**EXERCISE**
Your reply is to be the lines below, exactly as written, with images omitted.

**INFORMATION SHOWN**
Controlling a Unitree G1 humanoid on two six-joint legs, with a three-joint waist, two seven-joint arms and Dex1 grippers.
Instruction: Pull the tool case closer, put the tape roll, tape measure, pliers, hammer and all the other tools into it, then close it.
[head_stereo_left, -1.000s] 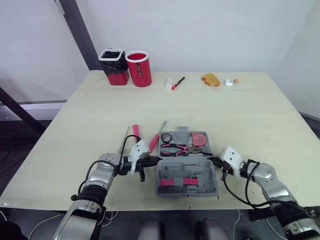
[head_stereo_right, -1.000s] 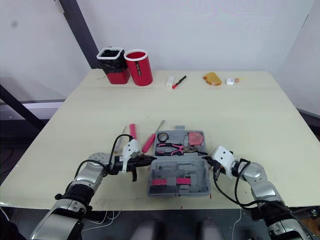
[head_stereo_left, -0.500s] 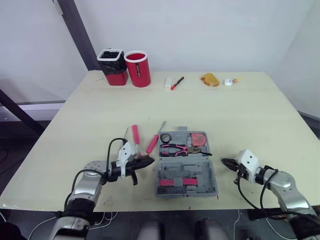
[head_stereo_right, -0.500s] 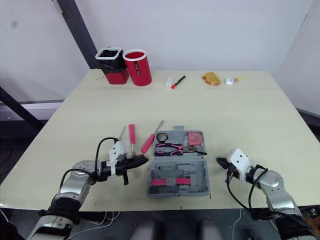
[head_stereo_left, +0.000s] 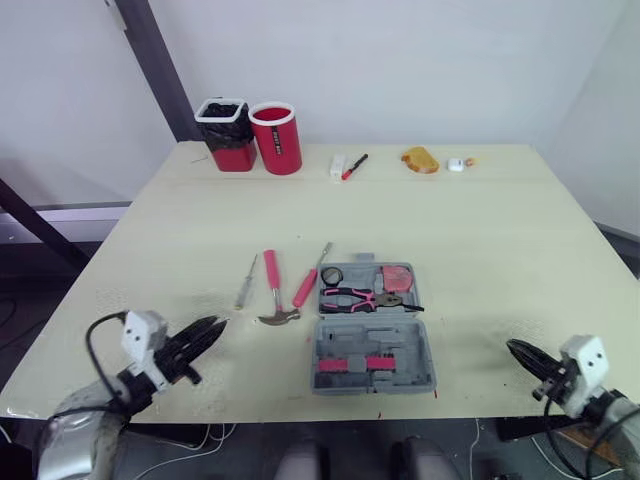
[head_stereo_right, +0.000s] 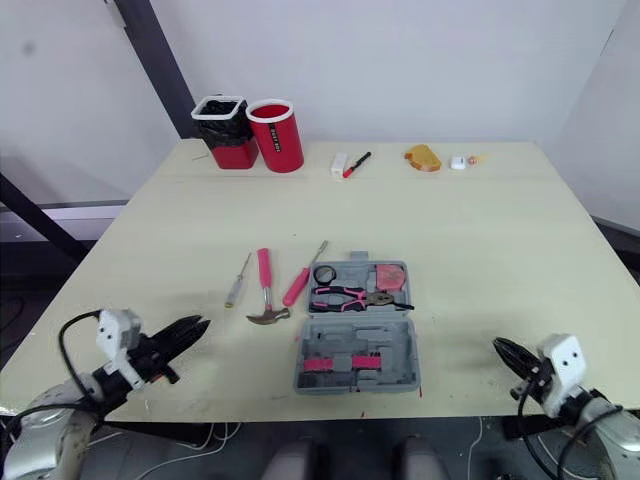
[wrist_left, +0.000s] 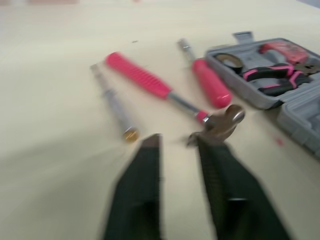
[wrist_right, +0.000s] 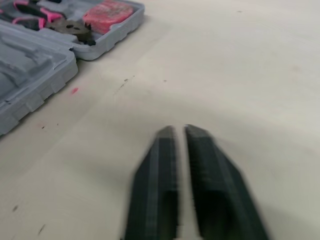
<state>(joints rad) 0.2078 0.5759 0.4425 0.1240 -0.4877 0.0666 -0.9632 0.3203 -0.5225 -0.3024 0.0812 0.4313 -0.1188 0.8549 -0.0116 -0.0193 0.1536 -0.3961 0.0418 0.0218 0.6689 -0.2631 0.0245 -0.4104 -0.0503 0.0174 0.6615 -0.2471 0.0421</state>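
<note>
Loading stage, lower centre: hammer (head_stereo_left: 273, 285) beside open tool case (head_stereo_left: 374, 345) is probably to be grasped next by spread left gripper (head_stereo_left: 213, 325); right gripper (head_stereo_left: 512, 348) pressed together.

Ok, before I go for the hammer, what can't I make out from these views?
- Orange object at the back: head views, too small to identify.
- Black-lined bin: contents dark and too small in the head views.
- Tool case, front half: pink pieces in its slots too small to name in the head views; both wrist views cut it off at an edge.
- Thin metal tool left of the hammer: type unclear.
</note>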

**ANSWER TO THE EXERCISE**
Controlling a Unitree G1 humanoid on two six-joint legs, with a three-joint waist, two seven-joint arms and Dex1 grippers.
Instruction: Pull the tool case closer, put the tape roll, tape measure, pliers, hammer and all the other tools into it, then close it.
[head_stereo_left, -1.000s] 
[head_stereo_right, -1.000s] 
[head_stereo_left, -0.500s] 
[head_stereo_right, -0.500s] 
[head_stereo_left, +0.000s] 
[head_stereo_right, +0.000s] 
[wrist_left, +0.000s] 
[wrist_right, +0.000s] 
<state>(joints rad) 0.2078 0.5759 0.4425 0.1240 -0.4877 0.0666 -0.9632 0.3203 -0.5225 -0.3024 0.0812 0.4313 -0.1188 0.8549 -0.0116 -0.0193 0.1536 -0.3961 0.0418 0.0218 0.6689 -0.2631 0.0245 -0.4104 -0.0503 0.0174 0.6615 -0.2471 0.0421</state>
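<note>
Loading stage, lower centre: hammer (head_stereo_left: 273, 285) beside open tool case (head_stereo_left: 374, 345) is probably to be grasped next by spread left gripper (head_stereo_left: 213, 325); right gripper (head_stereo_left: 512, 348) pressed together.

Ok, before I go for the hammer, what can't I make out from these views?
- Orange object at the back: head views, too small to identify.
- Black-lined bin: contents dark and too small in the head views.
- Tool case, front half: pink pieces in its slots too small to name in the head views; both wrist views cut it off at an edge.
- Thin metal tool left of the hammer: type unclear.
</note>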

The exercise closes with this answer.